To dismiss a whole sector of productive activity, when unemployment is at * historically high levels, and the nation is on the verge of a recession, is little better than stupidity.
British politicians are not only exceedingly relaxed about the rich getting richer, they are also extremely relaxed about prestigious elements of British industry being sold to foreign companies.
Perhaps the real problem is that Britain's banks are too big, and have too much power. Their size makes them big enough to demand special treatment, low taxes and influence on banking policy and regulation. It therefore also makes them too big to control, and if anything, the banks control the government.
There were actually two separate recessions under the Thatcher regime, and it is said that the first eliminated Britain’s weaker businesses.
Thatcher’s second recession wiped out what could have been strong and healthy businesses. The damage that was done to the economy was so great that now, three decades later, the British economy has still not recovered.

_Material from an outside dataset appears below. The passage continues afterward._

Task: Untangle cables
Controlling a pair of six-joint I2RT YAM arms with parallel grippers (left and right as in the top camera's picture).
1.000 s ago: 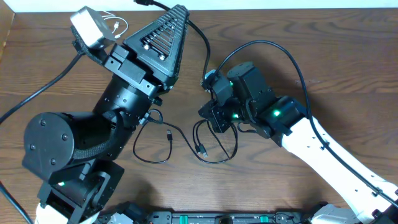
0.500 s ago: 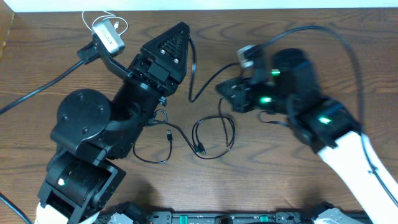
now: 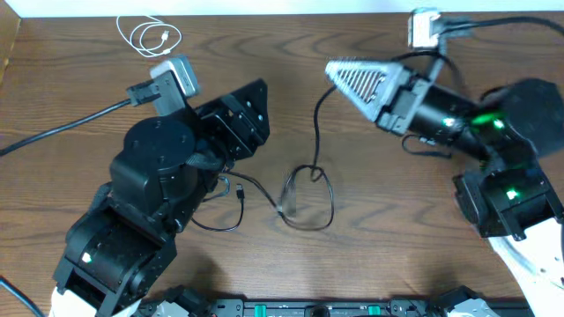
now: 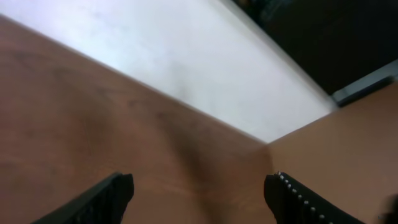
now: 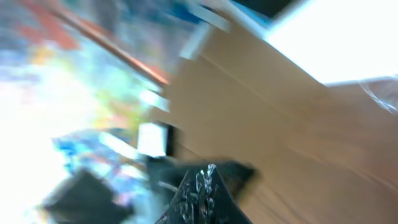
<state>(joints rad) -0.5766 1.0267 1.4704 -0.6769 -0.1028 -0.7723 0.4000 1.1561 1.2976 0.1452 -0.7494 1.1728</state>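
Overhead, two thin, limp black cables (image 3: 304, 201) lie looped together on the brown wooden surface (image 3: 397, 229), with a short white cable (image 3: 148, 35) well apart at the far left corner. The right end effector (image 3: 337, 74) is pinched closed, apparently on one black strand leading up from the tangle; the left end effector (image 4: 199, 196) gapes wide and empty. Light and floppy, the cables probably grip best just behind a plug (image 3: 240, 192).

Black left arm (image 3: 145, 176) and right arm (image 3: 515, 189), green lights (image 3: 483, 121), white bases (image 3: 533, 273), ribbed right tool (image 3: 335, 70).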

There are deep flaws in the neoliberal world view. One part of it is the idea that regulation is a bad thing, as this involves interference by the government, and it does not allow the market to operate freely. Yet much of the economic crisis that the world faces now is due to the laxity of regulation in Britain, the United States and much of Europe.
The market view of the consumer is a very theoretical and shallow one, and views the consumer’s self-interest and rationality in a very superficial way.
Economics postulates a “rational consumer” who maximises their self-interest by looking at the price of things.
The theoretical rational consumer does not exist in the real world therefore one should not use the “rational consumer” or theoretical views of the markets in determining real-world policy. It is simply not appropriate.
Once the big players in the economy reach a certain size, the free market in the economist’s sense has ceased to exist.
Governments take the deregulation and free market approach not because of any evidence for that stance, but at least partly because it has become the accepted wisdom.
For Tony Blair Gordon Brown, it is quite possible that they were dazzled by the wealth of the business leaders whom they spoke to.
With David Cameron and George Osborne, it is quite possible that they were indoctrinated with neoliberal views as part of the air that they breathed in their public schools.
Either way the net result is that the default policy for government will not be the policy which is the best one for the nation, or for the economy or for any particular group in society, unless that group is one which has no need of any help. *
Democracy has been captured by those who find it most useful for their own purposes. Politics has become a charade in which, guided by a biased and corporate-owned media, we vote for the most confident and articulate members of a group of shabby con artists.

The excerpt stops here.